[Opening DATA SHOWN section]
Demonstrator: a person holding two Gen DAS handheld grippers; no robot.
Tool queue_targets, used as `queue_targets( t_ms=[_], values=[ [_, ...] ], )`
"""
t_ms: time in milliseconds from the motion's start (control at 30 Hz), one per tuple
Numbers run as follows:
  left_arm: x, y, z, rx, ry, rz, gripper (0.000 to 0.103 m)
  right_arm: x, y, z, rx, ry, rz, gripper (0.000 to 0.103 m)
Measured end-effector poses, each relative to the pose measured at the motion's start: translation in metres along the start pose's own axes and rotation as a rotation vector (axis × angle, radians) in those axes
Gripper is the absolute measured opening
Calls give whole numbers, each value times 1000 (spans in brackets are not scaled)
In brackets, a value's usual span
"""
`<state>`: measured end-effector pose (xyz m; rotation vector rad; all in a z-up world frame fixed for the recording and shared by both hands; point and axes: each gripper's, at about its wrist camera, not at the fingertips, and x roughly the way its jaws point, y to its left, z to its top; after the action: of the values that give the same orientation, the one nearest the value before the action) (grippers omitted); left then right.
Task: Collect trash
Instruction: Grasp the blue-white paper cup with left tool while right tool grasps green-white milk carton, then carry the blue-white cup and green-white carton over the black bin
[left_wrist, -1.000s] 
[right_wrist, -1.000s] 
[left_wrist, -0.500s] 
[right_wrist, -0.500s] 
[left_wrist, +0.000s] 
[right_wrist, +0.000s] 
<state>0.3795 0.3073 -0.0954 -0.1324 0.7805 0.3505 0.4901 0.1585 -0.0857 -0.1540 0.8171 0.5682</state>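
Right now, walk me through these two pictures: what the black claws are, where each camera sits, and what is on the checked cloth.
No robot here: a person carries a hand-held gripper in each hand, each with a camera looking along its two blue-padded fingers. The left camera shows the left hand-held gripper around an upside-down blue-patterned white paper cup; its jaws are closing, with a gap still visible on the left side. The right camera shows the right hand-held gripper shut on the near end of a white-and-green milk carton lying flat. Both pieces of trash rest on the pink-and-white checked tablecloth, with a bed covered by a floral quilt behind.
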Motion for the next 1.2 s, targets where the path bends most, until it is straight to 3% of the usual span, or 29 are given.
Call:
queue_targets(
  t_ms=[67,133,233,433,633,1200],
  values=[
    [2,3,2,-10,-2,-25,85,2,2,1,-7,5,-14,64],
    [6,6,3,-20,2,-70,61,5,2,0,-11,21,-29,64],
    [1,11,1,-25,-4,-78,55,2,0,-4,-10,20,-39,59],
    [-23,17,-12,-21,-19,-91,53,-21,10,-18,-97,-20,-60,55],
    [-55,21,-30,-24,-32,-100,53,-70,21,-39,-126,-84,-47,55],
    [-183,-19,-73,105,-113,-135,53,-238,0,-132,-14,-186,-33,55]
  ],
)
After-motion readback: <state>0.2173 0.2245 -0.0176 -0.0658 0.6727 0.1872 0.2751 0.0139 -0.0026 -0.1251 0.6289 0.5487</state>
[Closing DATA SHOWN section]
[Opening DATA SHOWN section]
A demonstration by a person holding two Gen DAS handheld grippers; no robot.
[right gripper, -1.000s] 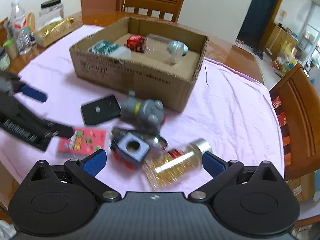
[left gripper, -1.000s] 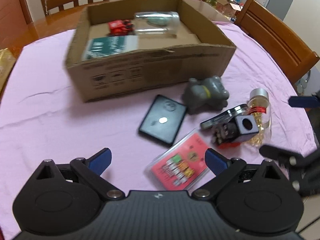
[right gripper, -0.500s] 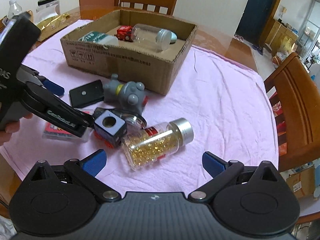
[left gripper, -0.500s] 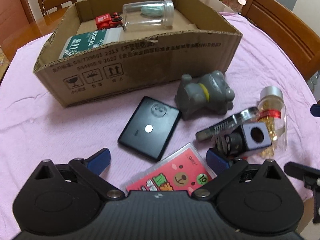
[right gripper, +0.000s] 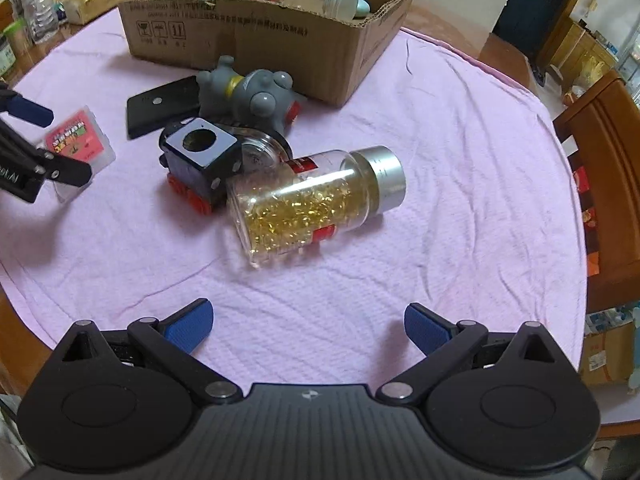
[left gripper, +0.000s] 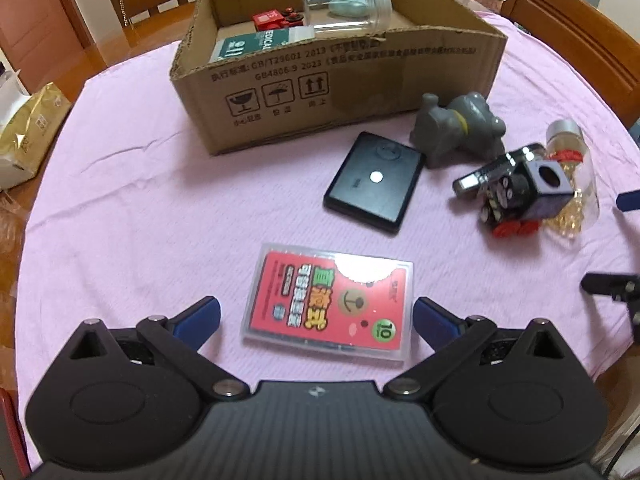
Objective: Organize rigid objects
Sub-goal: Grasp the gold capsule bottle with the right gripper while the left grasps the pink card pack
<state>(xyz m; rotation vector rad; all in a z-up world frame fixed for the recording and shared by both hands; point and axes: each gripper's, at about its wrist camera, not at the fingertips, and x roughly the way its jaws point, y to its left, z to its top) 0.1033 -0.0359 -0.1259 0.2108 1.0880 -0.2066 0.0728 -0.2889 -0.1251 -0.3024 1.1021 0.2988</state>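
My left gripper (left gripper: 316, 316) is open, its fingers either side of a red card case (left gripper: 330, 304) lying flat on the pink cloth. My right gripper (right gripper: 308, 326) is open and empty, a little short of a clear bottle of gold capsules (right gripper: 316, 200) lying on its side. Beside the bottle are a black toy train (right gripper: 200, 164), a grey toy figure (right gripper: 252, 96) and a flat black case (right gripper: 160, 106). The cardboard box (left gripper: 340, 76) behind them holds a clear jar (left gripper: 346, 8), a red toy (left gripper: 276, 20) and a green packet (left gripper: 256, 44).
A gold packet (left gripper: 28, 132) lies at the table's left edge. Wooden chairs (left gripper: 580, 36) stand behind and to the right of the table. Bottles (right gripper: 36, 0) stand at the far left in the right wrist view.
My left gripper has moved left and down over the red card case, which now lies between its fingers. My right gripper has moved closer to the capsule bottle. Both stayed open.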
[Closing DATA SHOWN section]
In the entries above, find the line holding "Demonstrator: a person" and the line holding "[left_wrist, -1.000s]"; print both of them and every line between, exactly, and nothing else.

* **WRITTEN SOLUTION**
Demonstrator: a person holding two Gen DAS handheld grippers; no robot.
Tool queue_targets, used as `queue_targets( t_ms=[_], values=[ [_, ...] ], )`
"""
t_ms: time in milliseconds from the motion's start (control at 30 Hz), one per tuple
Numbers run as follows:
  left_arm: x, y, z, rx, ry, rz, gripper (0.000 to 0.103 m)
  right_arm: x, y, z, rx, ry, rz, gripper (0.000 to 0.103 m)
Measured end-effector poses, each relative to the pose measured at the motion's start: translation in metres along the start pose's own axes and rotation as a rotation vector (axis × angle, radians) in those axes
Gripper is the absolute measured opening
Calls give whole numbers, each value times 1000 (spans in brackets are not scaled)
In brackets, a value's usual span
"""
`<state>`: measured end-effector pose (xyz m; rotation vector rad; all in a z-up world frame fixed for the recording and shared by both hands; point and axes: each gripper's, at about its wrist camera, not at the fingertips, and x roughly the way its jaws point, y to its left, z to its top; after the action: of the values that give the same orientation, the one nearest the value before the action) (grippers omitted); left then right.
Task: Collect trash
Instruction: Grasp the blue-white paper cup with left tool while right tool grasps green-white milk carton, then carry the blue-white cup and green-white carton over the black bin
[left_wrist, -1.000s] 

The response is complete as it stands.